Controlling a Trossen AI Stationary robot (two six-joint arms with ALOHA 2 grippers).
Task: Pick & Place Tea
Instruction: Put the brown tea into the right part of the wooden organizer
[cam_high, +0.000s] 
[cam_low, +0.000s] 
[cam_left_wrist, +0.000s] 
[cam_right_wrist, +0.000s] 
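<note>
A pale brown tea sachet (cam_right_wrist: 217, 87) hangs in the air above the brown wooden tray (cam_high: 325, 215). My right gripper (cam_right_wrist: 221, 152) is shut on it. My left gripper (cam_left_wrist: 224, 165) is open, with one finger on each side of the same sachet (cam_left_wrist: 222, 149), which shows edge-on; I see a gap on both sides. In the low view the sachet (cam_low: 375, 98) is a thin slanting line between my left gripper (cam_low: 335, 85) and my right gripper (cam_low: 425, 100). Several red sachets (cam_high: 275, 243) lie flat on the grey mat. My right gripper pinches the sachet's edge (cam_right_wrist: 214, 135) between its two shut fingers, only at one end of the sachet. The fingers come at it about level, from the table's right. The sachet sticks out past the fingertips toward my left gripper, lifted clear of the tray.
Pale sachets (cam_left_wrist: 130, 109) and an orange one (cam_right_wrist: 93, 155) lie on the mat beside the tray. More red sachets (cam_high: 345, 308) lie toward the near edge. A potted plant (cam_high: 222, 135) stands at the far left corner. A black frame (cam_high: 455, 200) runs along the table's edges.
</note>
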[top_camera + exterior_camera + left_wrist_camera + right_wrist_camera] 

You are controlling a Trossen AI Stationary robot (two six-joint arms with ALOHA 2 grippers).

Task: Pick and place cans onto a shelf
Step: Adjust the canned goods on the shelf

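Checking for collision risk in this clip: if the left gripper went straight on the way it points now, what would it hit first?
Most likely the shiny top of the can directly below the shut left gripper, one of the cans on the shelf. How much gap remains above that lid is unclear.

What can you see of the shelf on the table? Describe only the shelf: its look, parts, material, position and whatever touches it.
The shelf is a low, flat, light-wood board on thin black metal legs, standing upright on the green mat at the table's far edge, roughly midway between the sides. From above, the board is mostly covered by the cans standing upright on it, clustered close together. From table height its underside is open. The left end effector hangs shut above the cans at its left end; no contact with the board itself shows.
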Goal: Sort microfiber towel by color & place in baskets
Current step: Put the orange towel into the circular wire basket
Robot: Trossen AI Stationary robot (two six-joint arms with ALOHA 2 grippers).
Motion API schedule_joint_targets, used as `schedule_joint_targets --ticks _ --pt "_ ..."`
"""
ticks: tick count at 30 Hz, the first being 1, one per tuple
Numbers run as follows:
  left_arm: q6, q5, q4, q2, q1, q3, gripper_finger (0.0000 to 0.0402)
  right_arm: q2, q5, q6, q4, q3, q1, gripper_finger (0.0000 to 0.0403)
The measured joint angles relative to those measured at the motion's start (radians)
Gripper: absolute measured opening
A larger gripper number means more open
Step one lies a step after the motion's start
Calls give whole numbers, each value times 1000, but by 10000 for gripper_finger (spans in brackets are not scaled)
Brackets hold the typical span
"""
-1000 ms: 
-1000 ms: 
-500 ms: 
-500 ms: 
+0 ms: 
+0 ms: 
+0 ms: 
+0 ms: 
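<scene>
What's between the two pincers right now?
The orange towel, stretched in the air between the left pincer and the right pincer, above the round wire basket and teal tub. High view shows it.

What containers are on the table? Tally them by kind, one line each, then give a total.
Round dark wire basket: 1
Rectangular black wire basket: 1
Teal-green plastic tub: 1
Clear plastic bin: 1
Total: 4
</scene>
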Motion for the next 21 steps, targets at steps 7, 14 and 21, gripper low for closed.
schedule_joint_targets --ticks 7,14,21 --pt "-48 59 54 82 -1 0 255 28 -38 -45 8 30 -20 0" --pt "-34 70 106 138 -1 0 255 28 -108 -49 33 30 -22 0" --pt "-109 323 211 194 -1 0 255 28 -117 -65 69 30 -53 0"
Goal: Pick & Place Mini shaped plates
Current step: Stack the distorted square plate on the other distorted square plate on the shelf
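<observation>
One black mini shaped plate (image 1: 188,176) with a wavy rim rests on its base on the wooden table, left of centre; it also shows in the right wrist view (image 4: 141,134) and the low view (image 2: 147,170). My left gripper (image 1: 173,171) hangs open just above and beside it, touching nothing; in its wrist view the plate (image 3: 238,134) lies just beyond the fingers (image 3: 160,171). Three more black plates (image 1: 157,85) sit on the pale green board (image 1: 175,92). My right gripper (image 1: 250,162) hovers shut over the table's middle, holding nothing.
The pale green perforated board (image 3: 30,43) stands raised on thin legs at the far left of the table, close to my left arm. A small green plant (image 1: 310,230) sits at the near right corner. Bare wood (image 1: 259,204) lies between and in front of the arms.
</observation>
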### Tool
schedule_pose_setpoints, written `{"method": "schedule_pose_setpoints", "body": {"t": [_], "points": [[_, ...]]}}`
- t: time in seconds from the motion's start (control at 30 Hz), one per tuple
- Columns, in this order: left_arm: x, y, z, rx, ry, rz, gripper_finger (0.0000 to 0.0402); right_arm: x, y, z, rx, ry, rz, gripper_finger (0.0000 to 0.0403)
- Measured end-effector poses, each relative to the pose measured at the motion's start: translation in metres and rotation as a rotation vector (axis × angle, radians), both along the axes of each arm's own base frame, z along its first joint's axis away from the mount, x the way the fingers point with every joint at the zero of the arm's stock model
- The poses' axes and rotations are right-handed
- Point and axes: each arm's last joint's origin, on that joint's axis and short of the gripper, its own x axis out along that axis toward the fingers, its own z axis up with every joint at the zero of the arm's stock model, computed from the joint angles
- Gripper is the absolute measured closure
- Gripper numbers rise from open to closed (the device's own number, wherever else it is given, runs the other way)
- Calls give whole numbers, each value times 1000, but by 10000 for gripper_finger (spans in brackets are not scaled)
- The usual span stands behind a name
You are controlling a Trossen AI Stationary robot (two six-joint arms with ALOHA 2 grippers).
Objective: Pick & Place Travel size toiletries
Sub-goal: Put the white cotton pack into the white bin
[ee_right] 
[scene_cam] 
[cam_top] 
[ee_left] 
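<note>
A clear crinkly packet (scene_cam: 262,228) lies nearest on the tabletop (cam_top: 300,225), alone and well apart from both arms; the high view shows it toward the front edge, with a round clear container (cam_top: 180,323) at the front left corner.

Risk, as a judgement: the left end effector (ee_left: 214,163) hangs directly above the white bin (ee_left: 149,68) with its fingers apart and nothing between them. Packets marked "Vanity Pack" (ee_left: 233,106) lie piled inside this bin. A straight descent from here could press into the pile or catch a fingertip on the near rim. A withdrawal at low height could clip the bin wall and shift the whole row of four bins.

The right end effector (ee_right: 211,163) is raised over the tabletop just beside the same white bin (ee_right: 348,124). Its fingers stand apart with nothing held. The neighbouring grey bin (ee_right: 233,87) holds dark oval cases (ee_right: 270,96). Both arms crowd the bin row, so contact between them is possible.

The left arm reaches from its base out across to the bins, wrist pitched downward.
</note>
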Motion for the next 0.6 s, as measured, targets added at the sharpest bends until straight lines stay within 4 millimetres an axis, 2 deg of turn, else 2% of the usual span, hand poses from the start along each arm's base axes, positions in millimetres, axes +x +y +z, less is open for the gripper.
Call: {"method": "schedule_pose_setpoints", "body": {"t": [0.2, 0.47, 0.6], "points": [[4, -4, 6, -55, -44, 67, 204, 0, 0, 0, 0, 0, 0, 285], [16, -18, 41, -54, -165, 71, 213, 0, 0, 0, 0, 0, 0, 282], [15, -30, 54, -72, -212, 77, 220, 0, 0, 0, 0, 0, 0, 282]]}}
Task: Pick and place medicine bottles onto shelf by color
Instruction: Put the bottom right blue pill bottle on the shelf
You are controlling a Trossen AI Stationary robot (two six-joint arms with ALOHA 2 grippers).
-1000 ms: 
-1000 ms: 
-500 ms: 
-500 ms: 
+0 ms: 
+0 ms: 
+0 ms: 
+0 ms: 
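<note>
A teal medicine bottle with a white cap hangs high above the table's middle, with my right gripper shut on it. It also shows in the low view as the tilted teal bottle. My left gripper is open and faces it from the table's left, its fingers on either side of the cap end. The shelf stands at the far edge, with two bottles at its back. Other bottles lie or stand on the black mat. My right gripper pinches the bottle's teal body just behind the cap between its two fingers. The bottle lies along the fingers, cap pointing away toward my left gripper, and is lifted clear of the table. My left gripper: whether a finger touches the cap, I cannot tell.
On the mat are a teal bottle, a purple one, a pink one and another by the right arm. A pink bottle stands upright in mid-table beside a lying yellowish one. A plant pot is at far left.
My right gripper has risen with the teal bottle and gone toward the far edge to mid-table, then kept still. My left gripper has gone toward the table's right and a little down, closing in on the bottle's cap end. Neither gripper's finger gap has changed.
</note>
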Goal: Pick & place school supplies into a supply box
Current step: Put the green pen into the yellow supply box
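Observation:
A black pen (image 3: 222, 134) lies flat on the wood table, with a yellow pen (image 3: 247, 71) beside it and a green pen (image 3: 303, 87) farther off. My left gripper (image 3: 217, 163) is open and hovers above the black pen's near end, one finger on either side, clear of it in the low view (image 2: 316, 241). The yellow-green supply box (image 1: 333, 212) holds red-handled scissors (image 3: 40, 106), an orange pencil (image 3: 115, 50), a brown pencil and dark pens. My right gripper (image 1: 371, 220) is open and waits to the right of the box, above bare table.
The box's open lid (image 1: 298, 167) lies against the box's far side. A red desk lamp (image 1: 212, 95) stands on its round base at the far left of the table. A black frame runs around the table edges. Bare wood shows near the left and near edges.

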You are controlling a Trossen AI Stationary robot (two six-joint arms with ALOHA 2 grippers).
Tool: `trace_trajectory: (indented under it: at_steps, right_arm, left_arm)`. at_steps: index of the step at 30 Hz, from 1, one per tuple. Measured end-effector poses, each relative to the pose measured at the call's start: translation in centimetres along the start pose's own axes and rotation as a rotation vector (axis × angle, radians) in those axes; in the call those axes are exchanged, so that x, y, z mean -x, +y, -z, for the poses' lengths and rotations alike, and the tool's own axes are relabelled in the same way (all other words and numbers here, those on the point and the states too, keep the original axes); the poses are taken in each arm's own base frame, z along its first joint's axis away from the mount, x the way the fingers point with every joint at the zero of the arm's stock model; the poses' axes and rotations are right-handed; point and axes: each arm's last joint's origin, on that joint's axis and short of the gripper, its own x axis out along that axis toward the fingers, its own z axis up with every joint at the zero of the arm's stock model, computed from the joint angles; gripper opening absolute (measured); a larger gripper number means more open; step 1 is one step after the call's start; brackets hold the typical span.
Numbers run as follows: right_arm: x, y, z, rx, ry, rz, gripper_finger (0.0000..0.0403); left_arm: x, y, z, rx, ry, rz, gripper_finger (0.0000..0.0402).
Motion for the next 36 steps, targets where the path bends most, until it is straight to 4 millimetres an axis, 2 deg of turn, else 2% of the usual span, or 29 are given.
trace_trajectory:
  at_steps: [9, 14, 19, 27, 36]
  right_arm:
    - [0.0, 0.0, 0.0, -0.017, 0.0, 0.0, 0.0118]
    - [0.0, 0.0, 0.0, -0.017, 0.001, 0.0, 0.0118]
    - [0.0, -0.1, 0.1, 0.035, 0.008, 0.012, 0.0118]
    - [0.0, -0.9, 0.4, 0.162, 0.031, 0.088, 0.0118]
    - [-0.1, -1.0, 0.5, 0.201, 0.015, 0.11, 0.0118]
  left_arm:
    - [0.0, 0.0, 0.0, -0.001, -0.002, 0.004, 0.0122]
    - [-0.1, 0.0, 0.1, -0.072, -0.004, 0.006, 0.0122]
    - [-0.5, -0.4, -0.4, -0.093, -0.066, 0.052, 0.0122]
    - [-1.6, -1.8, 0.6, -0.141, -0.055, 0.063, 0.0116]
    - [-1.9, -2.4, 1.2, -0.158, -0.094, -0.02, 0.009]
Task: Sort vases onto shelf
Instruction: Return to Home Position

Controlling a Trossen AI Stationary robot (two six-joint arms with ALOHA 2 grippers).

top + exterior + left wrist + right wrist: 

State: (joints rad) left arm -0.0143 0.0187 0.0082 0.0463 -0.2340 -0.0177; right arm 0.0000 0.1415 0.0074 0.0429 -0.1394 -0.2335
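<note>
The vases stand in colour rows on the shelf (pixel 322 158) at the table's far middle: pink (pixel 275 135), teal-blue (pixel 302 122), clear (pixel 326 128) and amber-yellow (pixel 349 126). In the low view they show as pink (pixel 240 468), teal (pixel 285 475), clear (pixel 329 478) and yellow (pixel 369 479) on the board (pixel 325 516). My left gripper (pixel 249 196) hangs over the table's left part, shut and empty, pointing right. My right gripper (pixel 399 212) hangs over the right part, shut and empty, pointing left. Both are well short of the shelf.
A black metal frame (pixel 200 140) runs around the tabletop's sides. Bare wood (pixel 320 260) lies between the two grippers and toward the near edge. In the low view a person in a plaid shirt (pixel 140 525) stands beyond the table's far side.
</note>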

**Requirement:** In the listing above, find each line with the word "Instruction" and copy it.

**Response to the task:**
Instruction: Put the brown tea into the right part of the wooden organizer
Instruction: Put the bottom right blue pill bottle on the shelf
Instruction: Return to Home Position

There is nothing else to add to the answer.